**EXERCISE DIRECTIONS**
Give back the full data character for character.

**DATA**
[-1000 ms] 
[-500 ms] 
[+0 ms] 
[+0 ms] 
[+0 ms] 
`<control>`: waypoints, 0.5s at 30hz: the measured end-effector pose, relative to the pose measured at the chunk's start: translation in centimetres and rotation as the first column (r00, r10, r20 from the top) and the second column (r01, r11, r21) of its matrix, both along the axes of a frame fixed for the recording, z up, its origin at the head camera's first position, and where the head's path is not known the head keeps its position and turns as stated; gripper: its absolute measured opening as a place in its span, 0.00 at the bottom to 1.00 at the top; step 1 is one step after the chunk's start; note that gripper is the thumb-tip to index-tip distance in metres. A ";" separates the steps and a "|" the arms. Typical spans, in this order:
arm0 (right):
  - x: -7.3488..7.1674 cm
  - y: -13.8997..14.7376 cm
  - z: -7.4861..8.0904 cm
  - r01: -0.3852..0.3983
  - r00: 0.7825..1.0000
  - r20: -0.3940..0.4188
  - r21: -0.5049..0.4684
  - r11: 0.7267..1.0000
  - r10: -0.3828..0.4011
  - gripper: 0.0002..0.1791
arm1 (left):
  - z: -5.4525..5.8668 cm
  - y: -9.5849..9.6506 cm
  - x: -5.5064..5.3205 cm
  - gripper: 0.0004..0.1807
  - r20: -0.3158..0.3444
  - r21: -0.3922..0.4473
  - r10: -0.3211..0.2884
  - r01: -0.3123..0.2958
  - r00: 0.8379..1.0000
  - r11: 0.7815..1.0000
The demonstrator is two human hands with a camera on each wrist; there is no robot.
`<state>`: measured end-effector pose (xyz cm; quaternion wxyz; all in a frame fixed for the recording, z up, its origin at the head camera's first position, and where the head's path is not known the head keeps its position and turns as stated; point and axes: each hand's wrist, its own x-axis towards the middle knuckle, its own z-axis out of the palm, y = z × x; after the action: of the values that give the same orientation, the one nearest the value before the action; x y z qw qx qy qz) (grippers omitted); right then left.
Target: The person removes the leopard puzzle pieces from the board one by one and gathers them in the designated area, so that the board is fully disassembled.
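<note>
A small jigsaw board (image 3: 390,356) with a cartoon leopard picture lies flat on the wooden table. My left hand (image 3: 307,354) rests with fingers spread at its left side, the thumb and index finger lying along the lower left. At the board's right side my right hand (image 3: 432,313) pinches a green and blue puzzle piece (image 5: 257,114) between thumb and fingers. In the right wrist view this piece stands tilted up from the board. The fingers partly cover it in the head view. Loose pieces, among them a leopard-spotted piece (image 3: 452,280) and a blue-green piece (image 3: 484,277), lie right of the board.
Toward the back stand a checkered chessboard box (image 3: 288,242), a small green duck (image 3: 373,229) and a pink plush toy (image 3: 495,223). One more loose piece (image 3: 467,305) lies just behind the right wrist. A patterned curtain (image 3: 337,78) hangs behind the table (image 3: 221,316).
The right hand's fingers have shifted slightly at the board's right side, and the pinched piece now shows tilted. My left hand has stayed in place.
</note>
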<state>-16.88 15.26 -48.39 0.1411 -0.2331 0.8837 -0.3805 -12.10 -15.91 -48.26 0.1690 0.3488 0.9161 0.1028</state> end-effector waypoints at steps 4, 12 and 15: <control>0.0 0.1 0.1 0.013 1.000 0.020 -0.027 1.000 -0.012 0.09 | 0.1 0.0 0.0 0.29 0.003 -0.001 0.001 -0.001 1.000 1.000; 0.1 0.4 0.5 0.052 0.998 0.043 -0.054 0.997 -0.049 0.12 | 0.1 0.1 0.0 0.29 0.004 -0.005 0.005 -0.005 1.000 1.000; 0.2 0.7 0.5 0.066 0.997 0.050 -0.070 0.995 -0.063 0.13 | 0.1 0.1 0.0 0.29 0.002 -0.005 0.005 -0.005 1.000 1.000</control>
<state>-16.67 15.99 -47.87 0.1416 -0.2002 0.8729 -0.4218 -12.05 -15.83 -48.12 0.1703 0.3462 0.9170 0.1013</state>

**RESULT OF THE TASK**
[-1000 ms] 
[-500 ms] 
[+0 ms] 
[+0 ms] 
[+0 ms] 
`<control>`: waypoints, 0.5s at 30hz: the measured end-effector pose, relative to the pose measured at the chunk's start: translation in centimetres and rotation as the first column (r00, r10, r20 from the top) and the second column (r01, r11, r21) of its matrix, both along the axes of a frame fixed for the recording, z up, its origin at the head camera's first position, and where the head's path is not known the head keeps its position and turns as stated; gripper: its absolute measured opening as a place in its span, 0.00 at the bottom to 1.00 at the top; step 1 is one step after the chunk's start; note that gripper is the thumb-tip to index-tip distance in metres. A ";" separates the steps and a "|" the arms. Typical spans, in this order:
arm0 (right):
  - x: -7.3488..7.1674 cm
  - y: -13.8997..14.7376 cm
  - z: -7.4861..8.0904 cm
  - r01: -0.3852..0.3983
  - r00: 0.7825..1.0000
  - r20: -0.3940..0.4188
  - r21: -0.5049..0.4684
  - r11: 0.7267..1.0000
  - r10: -0.3828..0.4011
  - gripper: 0.0002..0.1791
arm1 (left):
  - z: -5.4525..5.8668 cm
  - y: -9.5849..9.6506 cm
  - x: -5.5064..5.3205 cm
  - gripper: 0.0004..0.1807
  - r20: -0.3158..0.3444
  - r21: -0.3922..0.4473
  - r10: -0.3211..0.2884
  - r01: -0.3123..0.2958
  - r00: 0.8379..1.0000
  - r11: 0.7815..1.0000
The demonstrator is two human hands with a camera on each wrist; there is no robot.
`<state>`: measured end-effector pose (xyz cm; quaternion wxyz; all in a frame fixed for the recording, z up, its origin at the head camera's first position, and where the head's path is not known the head keeps its position and turns as stated; point and axes: each hand's wrist, its own x-axis towards the middle knuckle, its own z-axis out of the palm, y = z × x; after the action: of the values that give the same orientation, the one nearest the value before the action; x y z qw qx qy qz) (grippers omitted); right then left.
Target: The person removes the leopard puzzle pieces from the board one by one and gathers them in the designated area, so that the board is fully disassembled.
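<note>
A small jigsaw board (image 3: 390,356) with a cartoon leopard picture lies flat on the wooden table. My left hand (image 3: 307,354) rests with fingers spread at its left side, the thumb and index finger lying along the lower left. At the board's right side my right hand (image 3: 432,313) pinches a green and blue puzzle piece (image 5: 257,114) between thumb and fingers. In the right wrist view this piece stands tilted up from the board. The fingers partly cover it in the head view. Loose pieces, among them a leopard-spotted piece (image 3: 452,280) and a blue-green piece (image 3: 484,277), lie right of the board.
Toward the back stand a checkered chessboard box (image 3: 288,242), a small green duck (image 3: 373,229) and a pink plush toy (image 3: 495,223). One more loose piece (image 3: 467,305) lies just behind the right wrist. A patterned curtain (image 3: 337,78) hangs behind the table (image 3: 221,316).
The right hand's fingers have shifted slightly at the board's right side, and the pinched piece now shows tilted. My left hand has stayed in place.
</note>
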<state>-16.88 15.26 -48.39 0.1411 -0.2331 0.8837 -0.3805 -12.10 -15.91 -48.26 0.1690 0.3488 0.9161 0.1028</state> end-effector waypoints at steps 4, 12 and 15: <control>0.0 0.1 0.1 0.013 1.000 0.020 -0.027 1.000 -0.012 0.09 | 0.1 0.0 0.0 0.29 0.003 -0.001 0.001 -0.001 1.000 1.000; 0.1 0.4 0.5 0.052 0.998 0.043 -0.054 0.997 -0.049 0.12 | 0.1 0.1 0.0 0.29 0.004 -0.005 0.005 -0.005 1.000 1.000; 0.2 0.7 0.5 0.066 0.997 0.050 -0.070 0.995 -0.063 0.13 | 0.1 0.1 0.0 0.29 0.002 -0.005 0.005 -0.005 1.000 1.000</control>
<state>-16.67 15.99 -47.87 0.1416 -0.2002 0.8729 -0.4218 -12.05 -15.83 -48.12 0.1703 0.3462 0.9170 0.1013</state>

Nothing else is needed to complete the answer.